— GOAL OF THE EXERCISE —
The answer is the number of lines in the data that contain the word "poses"; give it alone.

— EXTRACTED RECORDS —
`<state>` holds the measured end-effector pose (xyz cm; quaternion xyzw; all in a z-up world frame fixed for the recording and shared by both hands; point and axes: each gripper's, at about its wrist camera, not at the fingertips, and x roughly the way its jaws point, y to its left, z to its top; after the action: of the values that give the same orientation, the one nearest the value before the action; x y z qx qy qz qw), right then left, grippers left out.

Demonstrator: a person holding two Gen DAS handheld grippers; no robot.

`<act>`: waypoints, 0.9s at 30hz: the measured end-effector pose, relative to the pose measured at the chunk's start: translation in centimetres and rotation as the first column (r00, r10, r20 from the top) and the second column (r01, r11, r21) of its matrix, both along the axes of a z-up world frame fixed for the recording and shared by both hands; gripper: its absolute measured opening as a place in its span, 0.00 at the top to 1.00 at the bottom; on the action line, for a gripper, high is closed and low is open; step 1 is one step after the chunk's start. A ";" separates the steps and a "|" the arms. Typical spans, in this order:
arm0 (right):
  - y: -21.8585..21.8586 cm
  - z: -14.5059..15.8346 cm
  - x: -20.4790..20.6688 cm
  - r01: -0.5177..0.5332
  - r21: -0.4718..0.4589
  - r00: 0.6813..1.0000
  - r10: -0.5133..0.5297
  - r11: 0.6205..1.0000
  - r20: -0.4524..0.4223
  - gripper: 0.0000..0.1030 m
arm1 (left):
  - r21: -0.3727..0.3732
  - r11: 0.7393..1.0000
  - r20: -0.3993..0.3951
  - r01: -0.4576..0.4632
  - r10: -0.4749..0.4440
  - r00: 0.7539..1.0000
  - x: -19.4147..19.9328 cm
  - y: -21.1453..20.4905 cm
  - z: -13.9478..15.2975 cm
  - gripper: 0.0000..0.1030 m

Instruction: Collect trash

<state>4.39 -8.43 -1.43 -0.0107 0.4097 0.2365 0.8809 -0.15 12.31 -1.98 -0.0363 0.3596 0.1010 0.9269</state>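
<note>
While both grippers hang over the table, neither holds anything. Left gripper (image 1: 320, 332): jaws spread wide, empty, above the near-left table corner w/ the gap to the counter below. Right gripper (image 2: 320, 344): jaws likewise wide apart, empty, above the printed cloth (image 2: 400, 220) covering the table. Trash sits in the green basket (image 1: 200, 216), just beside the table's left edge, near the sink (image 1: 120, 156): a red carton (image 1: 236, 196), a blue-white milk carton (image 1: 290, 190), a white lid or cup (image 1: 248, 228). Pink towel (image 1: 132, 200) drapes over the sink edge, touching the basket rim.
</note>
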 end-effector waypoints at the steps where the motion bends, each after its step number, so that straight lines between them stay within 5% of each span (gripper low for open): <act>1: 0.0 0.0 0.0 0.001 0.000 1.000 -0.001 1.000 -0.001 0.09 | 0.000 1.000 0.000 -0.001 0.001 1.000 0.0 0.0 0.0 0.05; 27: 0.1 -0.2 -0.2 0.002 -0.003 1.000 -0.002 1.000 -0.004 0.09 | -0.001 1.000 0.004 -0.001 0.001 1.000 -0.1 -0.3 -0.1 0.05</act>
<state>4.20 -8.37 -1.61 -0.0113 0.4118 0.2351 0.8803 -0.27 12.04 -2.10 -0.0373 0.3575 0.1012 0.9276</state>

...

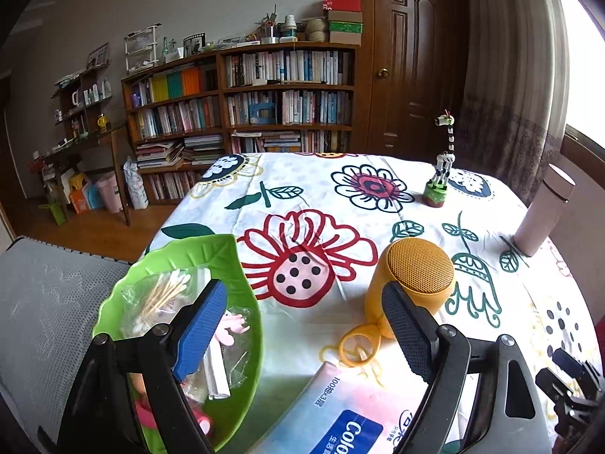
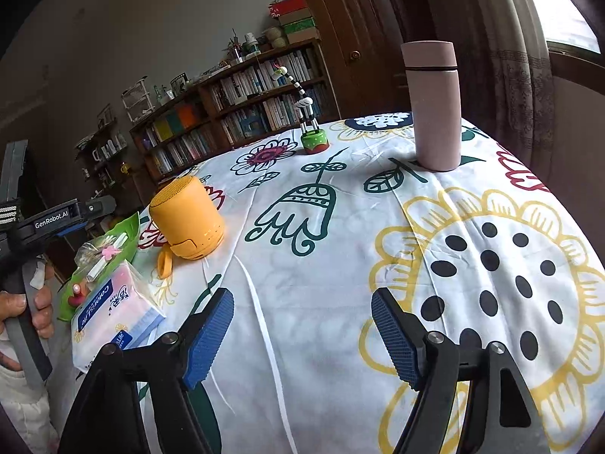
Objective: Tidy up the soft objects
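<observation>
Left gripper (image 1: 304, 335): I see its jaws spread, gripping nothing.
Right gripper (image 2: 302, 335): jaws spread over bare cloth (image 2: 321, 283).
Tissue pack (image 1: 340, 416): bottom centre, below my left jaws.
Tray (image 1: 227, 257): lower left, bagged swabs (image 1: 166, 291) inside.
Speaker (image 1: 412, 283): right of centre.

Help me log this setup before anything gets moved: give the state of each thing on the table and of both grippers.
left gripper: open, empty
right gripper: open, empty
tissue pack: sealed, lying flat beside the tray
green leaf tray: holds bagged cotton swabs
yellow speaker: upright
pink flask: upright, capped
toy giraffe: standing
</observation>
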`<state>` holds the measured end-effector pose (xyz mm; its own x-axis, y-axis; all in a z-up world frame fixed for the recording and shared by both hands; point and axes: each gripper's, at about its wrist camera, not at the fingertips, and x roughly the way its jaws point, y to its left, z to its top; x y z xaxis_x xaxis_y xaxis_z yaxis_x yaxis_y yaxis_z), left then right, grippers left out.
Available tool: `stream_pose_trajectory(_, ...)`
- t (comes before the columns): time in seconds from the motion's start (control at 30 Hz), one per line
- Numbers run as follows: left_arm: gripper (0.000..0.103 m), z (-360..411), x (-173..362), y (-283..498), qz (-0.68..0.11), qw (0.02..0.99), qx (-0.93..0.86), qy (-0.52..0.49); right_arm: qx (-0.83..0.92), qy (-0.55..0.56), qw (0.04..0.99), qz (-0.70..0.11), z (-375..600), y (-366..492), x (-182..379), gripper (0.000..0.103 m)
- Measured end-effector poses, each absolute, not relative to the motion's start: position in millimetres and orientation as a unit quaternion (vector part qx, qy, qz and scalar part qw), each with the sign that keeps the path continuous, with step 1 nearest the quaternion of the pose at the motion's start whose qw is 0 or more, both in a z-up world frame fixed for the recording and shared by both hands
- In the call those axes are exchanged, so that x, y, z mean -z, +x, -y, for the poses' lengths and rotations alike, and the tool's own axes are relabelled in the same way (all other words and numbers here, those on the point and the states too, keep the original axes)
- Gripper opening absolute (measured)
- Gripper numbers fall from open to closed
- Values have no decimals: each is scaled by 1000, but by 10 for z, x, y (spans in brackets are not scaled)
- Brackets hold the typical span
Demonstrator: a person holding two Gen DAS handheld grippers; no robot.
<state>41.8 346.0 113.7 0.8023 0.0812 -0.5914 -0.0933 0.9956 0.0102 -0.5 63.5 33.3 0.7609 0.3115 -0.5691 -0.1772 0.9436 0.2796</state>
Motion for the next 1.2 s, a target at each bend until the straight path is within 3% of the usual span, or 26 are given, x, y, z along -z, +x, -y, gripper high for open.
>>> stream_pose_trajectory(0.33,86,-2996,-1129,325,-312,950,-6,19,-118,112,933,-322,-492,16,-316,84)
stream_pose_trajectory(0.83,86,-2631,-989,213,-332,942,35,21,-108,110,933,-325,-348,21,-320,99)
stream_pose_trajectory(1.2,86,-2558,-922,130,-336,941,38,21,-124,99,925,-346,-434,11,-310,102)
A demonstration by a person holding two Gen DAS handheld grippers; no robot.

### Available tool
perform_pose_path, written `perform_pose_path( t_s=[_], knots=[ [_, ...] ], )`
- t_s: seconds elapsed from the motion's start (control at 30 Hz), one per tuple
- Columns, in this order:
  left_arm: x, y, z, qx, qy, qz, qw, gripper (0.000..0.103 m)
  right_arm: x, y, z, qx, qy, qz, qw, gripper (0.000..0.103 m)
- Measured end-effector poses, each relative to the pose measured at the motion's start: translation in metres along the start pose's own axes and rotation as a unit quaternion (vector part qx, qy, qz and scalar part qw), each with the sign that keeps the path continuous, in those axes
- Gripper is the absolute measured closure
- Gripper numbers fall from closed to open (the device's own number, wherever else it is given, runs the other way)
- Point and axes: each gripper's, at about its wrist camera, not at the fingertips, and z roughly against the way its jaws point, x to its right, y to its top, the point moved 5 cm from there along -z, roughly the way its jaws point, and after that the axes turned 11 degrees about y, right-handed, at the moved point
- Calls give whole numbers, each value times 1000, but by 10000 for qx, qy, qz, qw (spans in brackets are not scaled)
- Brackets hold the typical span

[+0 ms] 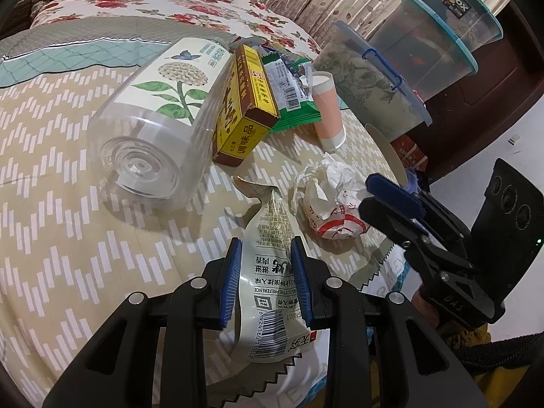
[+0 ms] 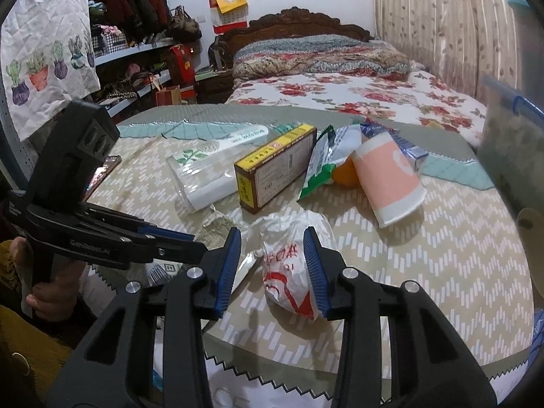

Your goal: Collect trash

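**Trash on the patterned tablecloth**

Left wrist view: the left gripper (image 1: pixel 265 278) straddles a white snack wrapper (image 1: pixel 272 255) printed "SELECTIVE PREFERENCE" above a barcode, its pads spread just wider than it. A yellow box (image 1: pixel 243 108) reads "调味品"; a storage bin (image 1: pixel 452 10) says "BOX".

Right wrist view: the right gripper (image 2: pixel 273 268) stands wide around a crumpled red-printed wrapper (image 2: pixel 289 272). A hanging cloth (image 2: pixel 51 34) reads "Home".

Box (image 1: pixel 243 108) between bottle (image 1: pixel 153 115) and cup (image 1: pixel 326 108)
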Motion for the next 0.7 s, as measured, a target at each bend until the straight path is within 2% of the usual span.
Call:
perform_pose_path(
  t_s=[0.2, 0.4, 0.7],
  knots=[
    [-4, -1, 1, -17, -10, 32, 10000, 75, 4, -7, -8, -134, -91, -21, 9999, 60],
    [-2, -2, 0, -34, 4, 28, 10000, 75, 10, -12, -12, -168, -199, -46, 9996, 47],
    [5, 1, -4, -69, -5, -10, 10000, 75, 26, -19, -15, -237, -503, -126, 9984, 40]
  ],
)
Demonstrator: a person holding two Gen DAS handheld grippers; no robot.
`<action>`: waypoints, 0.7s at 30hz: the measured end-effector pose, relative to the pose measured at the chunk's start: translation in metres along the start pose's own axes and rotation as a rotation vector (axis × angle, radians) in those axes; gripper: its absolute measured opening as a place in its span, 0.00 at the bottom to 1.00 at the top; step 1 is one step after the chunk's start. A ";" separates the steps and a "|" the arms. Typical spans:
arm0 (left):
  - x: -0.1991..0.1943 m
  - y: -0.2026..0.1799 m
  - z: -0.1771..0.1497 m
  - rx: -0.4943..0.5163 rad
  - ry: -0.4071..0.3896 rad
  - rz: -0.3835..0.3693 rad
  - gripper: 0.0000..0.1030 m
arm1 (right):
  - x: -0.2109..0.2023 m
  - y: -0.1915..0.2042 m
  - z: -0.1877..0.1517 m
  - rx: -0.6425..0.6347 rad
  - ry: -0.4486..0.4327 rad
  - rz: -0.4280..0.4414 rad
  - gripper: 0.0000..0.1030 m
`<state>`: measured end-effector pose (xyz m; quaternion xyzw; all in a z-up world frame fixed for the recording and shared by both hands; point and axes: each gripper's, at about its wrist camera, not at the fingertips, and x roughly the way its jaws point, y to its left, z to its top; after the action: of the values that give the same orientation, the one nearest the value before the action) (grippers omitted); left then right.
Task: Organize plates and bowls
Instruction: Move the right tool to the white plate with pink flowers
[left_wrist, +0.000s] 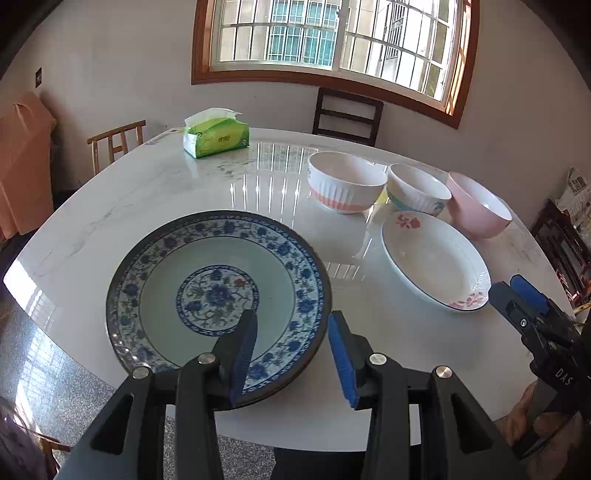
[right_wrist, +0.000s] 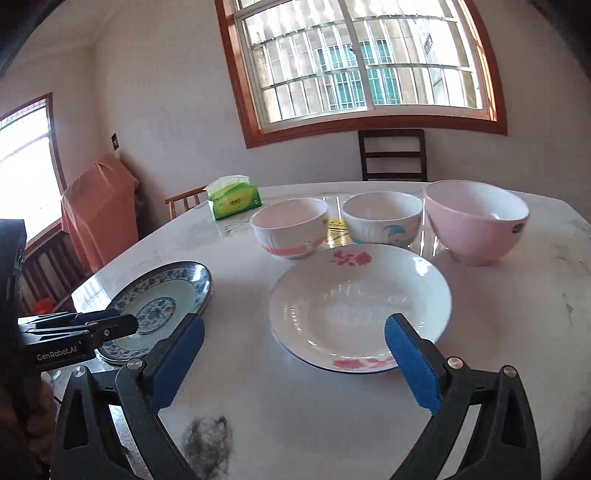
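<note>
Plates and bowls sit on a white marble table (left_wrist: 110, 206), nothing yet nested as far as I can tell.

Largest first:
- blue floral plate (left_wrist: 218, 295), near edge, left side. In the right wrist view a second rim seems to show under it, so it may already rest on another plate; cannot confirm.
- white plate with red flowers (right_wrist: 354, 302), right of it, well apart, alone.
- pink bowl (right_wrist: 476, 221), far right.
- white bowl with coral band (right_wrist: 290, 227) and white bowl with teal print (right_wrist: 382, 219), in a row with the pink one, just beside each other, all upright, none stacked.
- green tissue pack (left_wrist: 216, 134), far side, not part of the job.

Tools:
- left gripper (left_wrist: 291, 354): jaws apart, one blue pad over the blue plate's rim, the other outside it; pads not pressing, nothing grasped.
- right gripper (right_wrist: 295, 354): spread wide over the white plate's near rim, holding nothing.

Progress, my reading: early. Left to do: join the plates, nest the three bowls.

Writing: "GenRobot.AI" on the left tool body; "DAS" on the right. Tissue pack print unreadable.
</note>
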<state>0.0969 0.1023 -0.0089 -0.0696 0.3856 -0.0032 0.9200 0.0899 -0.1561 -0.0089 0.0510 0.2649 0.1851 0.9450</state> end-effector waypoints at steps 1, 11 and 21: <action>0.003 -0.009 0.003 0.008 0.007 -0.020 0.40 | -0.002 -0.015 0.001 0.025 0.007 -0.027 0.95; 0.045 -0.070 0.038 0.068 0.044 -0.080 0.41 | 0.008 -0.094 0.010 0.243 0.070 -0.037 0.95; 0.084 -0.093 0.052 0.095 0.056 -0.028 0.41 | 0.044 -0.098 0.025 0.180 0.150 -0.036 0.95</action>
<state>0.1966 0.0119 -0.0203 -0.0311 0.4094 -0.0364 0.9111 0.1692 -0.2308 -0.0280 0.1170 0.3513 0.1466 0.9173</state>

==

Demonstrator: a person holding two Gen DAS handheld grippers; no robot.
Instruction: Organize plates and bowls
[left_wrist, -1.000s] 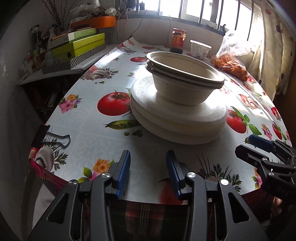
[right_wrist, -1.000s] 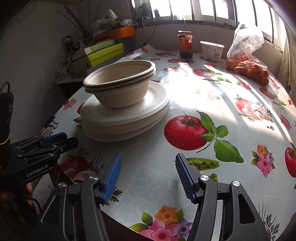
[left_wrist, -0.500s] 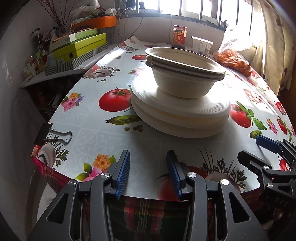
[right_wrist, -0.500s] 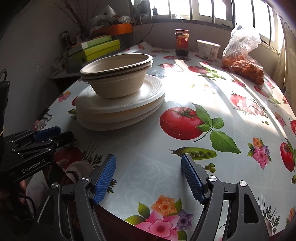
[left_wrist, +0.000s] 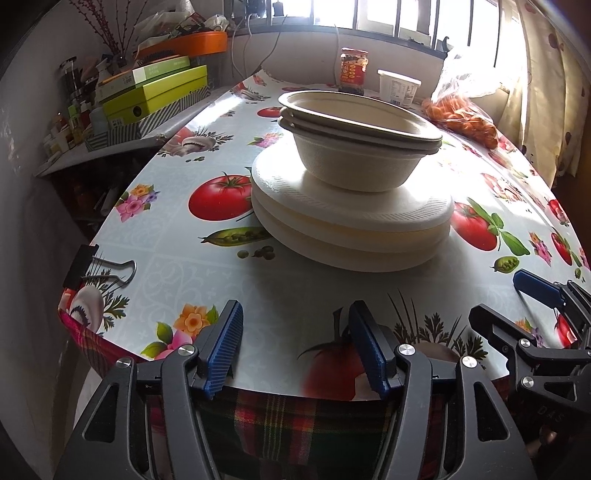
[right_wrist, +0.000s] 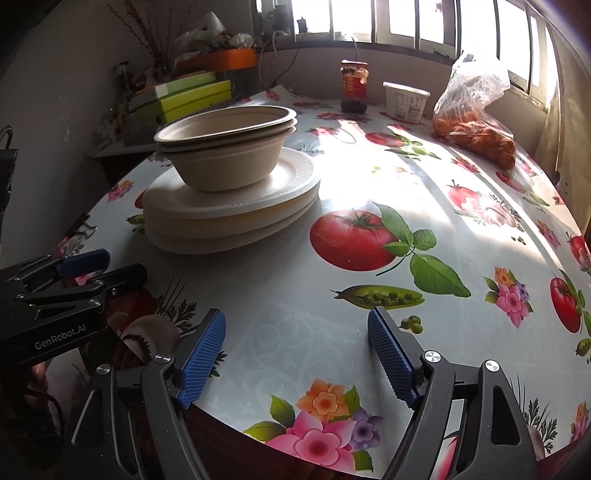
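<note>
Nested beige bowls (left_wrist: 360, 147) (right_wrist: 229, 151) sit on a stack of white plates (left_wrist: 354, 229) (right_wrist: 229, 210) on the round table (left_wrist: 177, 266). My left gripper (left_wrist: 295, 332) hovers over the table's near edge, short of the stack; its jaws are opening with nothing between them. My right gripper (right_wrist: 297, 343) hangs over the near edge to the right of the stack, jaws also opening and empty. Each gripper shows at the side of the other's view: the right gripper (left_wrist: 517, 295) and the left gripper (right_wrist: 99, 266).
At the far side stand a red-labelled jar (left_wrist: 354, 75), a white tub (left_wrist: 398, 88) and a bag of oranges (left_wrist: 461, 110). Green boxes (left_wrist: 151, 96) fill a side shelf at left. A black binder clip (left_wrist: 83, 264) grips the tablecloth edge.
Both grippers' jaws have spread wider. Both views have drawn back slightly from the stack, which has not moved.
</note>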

— ANSWER AREA —
3